> _The problem_: Beneath this line is the data. Output exactly the lines from the line with "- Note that" to the line with "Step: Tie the", both ends included, and nothing more.

BEGIN Information provided

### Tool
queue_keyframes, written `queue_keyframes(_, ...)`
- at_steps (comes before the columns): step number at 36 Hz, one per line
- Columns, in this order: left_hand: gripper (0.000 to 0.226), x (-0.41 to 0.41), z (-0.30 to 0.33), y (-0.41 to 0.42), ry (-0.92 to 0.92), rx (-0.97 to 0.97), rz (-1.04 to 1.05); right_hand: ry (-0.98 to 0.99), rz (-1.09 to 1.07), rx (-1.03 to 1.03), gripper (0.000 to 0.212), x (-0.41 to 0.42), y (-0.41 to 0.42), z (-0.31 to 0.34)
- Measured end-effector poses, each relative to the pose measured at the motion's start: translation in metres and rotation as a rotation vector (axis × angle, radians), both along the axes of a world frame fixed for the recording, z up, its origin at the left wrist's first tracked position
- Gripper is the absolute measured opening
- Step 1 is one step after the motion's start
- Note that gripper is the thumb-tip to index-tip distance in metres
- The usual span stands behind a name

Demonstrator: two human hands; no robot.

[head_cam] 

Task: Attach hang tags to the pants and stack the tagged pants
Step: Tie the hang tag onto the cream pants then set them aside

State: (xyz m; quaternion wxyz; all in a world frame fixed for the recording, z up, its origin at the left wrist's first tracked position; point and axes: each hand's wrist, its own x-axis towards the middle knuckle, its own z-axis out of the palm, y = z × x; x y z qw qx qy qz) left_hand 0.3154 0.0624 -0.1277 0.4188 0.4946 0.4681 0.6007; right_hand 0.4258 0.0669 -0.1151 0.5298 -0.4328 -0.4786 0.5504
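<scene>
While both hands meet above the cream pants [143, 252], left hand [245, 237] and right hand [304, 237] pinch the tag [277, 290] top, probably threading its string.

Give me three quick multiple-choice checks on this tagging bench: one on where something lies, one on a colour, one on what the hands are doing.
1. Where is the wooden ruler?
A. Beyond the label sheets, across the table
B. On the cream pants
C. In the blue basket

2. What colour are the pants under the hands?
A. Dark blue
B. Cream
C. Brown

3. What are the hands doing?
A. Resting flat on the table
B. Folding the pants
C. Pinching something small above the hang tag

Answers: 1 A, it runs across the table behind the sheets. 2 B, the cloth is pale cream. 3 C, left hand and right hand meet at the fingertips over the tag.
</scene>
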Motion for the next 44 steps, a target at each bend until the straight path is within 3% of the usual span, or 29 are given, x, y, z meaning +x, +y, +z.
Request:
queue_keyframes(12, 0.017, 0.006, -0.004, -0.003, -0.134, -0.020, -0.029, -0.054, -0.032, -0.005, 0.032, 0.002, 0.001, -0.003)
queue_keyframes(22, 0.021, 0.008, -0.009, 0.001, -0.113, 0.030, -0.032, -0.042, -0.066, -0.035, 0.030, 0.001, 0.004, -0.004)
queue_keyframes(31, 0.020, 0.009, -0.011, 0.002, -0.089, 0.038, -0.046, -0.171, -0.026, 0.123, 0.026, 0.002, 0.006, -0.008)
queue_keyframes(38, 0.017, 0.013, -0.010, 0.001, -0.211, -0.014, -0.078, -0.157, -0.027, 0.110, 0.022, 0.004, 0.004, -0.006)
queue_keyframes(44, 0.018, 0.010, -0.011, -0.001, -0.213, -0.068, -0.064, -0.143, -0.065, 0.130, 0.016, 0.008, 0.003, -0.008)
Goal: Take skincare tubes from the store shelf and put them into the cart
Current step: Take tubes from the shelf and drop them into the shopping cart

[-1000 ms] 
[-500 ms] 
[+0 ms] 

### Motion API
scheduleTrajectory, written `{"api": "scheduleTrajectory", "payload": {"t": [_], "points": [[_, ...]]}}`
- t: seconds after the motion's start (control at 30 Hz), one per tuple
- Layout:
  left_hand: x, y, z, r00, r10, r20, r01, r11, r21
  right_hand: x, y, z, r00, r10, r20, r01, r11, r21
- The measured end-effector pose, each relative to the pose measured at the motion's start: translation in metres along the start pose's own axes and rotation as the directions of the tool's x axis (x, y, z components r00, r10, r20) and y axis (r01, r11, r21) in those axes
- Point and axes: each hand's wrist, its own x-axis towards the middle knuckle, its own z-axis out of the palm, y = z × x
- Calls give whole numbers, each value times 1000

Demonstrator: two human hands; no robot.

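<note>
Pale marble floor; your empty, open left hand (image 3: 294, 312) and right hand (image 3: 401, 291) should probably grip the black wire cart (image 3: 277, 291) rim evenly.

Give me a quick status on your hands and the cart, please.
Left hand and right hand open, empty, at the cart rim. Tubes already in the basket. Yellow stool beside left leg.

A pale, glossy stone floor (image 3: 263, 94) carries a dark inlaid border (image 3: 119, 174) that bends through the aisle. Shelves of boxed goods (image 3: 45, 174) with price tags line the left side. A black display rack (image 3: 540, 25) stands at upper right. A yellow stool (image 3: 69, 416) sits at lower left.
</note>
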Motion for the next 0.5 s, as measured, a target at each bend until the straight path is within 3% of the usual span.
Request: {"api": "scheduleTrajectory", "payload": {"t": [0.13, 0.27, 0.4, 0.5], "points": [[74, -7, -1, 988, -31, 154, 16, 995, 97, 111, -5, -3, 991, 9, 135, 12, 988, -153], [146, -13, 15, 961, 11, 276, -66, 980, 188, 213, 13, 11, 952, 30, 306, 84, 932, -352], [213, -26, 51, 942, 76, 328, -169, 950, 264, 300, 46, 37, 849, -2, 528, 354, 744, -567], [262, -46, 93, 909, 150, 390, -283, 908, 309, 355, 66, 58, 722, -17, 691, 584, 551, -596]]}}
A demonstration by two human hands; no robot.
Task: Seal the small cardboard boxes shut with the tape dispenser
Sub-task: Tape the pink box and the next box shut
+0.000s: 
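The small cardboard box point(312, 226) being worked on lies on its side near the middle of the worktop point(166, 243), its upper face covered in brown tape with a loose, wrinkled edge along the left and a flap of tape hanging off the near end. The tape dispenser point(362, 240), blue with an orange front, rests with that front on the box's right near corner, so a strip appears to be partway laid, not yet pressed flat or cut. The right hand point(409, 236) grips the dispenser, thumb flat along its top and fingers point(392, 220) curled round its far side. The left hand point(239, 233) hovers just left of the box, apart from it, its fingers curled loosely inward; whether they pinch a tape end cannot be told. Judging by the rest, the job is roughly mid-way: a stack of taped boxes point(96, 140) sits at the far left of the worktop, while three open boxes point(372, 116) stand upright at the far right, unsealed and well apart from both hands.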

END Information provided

> _Exercise output_:
- Note that gripper is the thumb-tip to index-tip distance in metres
- The usual span stands behind a name

Demonstrator: two human hands; no robot.

[head_cam] 

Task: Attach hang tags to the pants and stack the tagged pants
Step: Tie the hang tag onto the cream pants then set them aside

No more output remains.